**What the task asks**
What you return should match the data exactly, from the first line to the last.

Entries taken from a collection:
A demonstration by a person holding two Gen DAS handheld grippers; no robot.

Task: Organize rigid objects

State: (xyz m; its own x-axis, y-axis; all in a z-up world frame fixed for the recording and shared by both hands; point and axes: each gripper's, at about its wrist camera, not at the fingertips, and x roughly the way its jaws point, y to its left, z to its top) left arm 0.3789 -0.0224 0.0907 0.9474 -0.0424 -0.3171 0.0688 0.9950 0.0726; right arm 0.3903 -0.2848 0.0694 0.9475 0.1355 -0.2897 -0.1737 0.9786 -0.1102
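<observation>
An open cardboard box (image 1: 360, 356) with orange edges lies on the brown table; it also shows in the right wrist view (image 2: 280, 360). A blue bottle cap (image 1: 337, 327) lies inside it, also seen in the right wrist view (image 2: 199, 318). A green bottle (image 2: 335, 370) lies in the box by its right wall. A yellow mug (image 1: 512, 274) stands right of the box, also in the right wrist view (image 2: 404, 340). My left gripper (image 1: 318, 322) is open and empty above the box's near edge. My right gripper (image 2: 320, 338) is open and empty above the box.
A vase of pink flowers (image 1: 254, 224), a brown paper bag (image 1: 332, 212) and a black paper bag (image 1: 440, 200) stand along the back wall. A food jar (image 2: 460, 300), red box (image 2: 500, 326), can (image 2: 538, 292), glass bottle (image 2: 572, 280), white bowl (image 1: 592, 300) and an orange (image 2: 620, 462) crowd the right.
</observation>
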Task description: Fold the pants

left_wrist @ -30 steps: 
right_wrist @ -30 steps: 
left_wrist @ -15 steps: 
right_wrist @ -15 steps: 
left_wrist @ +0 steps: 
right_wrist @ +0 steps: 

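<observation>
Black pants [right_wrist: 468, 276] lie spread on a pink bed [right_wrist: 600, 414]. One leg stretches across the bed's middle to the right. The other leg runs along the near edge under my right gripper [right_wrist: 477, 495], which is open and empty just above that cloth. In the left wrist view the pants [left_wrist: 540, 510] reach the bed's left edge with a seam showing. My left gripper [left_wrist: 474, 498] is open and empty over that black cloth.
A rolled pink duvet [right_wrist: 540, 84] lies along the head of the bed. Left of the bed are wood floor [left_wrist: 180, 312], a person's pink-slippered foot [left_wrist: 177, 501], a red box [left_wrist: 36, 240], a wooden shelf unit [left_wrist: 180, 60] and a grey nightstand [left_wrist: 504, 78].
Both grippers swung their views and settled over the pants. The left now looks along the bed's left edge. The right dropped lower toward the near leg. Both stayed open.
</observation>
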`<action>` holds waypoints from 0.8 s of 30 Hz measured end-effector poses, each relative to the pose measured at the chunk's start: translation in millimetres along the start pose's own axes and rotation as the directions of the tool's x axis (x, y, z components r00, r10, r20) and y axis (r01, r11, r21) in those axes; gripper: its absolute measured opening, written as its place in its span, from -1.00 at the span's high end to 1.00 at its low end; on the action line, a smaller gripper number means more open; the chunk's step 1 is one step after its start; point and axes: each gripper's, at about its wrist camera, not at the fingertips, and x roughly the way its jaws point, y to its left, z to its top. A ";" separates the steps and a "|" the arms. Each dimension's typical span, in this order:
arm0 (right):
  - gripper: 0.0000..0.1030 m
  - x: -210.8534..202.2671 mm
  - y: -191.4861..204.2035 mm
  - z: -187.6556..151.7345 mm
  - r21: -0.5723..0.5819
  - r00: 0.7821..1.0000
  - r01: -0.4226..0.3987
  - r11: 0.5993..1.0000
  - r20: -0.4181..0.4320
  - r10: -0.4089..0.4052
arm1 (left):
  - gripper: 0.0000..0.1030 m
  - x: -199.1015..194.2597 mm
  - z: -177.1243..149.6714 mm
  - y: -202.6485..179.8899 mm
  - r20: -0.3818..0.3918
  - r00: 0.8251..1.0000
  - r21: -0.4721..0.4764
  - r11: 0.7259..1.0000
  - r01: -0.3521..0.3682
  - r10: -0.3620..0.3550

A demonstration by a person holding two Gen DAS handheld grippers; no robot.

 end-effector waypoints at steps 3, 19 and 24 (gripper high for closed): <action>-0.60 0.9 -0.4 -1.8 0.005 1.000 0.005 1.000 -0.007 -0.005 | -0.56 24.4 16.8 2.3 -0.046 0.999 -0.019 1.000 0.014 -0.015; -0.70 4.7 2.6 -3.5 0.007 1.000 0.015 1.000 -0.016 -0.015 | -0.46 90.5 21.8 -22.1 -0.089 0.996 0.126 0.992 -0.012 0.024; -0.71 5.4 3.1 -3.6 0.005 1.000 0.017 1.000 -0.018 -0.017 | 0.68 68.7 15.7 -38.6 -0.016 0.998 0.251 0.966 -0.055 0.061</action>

**Answer box**
A demonstration by a person holding two Gen DAS handheld grippers; no robot.

Task: Organize rigid objects

State: (xyz m; its own x-axis, y-axis; all in a z-up world frame fixed for the recording and shared by both hands; point and axes: each gripper's, at about its wrist camera, not at the fingertips, and x roughly the way its jaws point, y to its left, z to its top) left arm 0.3789 -0.0224 0.0907 0.9474 -0.0424 -0.3171 0.0688 0.9950 0.0726; right arm 0.3903 -0.2848 0.0694 0.9475 0.1355 -0.2897 -0.1737 0.9786 -0.1102
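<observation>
An open cardboard box (image 1: 360, 356) with orange edges lies on the brown table; it also shows in the right wrist view (image 2: 280, 360). A blue bottle cap (image 1: 337, 327) lies inside it, also seen in the right wrist view (image 2: 199, 318). A green bottle (image 2: 335, 370) lies in the box by its right wall. A yellow mug (image 1: 512, 274) stands right of the box, also in the right wrist view (image 2: 404, 340). My left gripper (image 1: 318, 322) is open and empty above the box's near edge. My right gripper (image 2: 320, 338) is open and empty above the box.
A vase of pink flowers (image 1: 254, 224), a brown paper bag (image 1: 332, 212) and a black paper bag (image 1: 440, 200) stand along the back wall. A food jar (image 2: 460, 300), red box (image 2: 500, 326), can (image 2: 538, 292), glass bottle (image 2: 572, 280), white bowl (image 1: 592, 300) and an orange (image 2: 620, 462) crowd the right.
</observation>
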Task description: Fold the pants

left_wrist @ -30 steps: 
right_wrist @ -30 steps: 
left_wrist @ -15 steps: 
right_wrist @ -15 steps: 
left_wrist @ +0 steps: 
right_wrist @ +0 steps: 

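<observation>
Black pants [right_wrist: 468, 276] lie spread on a pink bed [right_wrist: 600, 414]. One leg stretches across the bed's middle to the right. The other leg runs along the near edge under my right gripper [right_wrist: 477, 495], which is open and empty just above that cloth. In the left wrist view the pants [left_wrist: 540, 510] reach the bed's left edge with a seam showing. My left gripper [left_wrist: 474, 498] is open and empty over that black cloth.
A rolled pink duvet [right_wrist: 540, 84] lies along the head of the bed. Left of the bed are wood floor [left_wrist: 180, 312], a person's pink-slippered foot [left_wrist: 177, 501], a red box [left_wrist: 36, 240], a wooden shelf unit [left_wrist: 180, 60] and a grey nightstand [left_wrist: 504, 78].
Both grippers swung their views and settled over the pants. The left now looks along the bed's left edge. The right dropped lower toward the near leg. Both stayed open.
</observation>
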`<action>` holds waypoints from 0.8 s of 30 Hz measured end-effector poses, each relative to the pose measured at the chunk's start: translation in millimetres along the start pose's own axes and rotation as the directions of the tool's x axis (x, y, z components r00, r10, r20) and y axis (r01, r11, r21) in those axes; gripper: its absolute measured opening, written as its place in its span, from -1.00 at the span's high end to 1.00 at its low end; on the action line, a smaller gripper number means more open; the chunk's step 1 is one step after its start; point and axes: each gripper's, at about its wrist camera, not at the fingertips, and x roughly the way its jaws point, y to its left, z to its top. A ";" separates the steps and a "|" the arms. Each dimension's typical span, in this order:
arm0 (right):
  - gripper: 0.0000..0.1030 m
  - x: -210.8534..202.2671 mm
  - y: -191.4861..204.2035 mm
  - z: -187.6556..151.7345 mm
  - r21: -0.5723..0.5819
  - r00: 0.7821..1.0000
  - r01: -0.4226..0.3987
  - r11: 0.5993..1.0000
  - r20: -0.4181..0.4320
  - r10: -0.4089..0.4052
arm1 (left):
  - gripper: 0.0000..0.1030 m
  - x: -199.1015..194.2597 mm
  - z: -177.1243..149.6714 mm
  - y: -202.6485..179.8899 mm
  - r20: -0.3818..0.3918
  - r00: 0.8251..1.0000
  - r21: -0.4721..0.4764
  - r11: 0.7259..1.0000
  - r01: -0.3521..0.3682
  - r10: -0.3620..0.3550

A demonstration by a person holding two Gen DAS handheld grippers; no robot.

 end-effector waypoints at steps 3, 19 and 24 (gripper high for closed): <action>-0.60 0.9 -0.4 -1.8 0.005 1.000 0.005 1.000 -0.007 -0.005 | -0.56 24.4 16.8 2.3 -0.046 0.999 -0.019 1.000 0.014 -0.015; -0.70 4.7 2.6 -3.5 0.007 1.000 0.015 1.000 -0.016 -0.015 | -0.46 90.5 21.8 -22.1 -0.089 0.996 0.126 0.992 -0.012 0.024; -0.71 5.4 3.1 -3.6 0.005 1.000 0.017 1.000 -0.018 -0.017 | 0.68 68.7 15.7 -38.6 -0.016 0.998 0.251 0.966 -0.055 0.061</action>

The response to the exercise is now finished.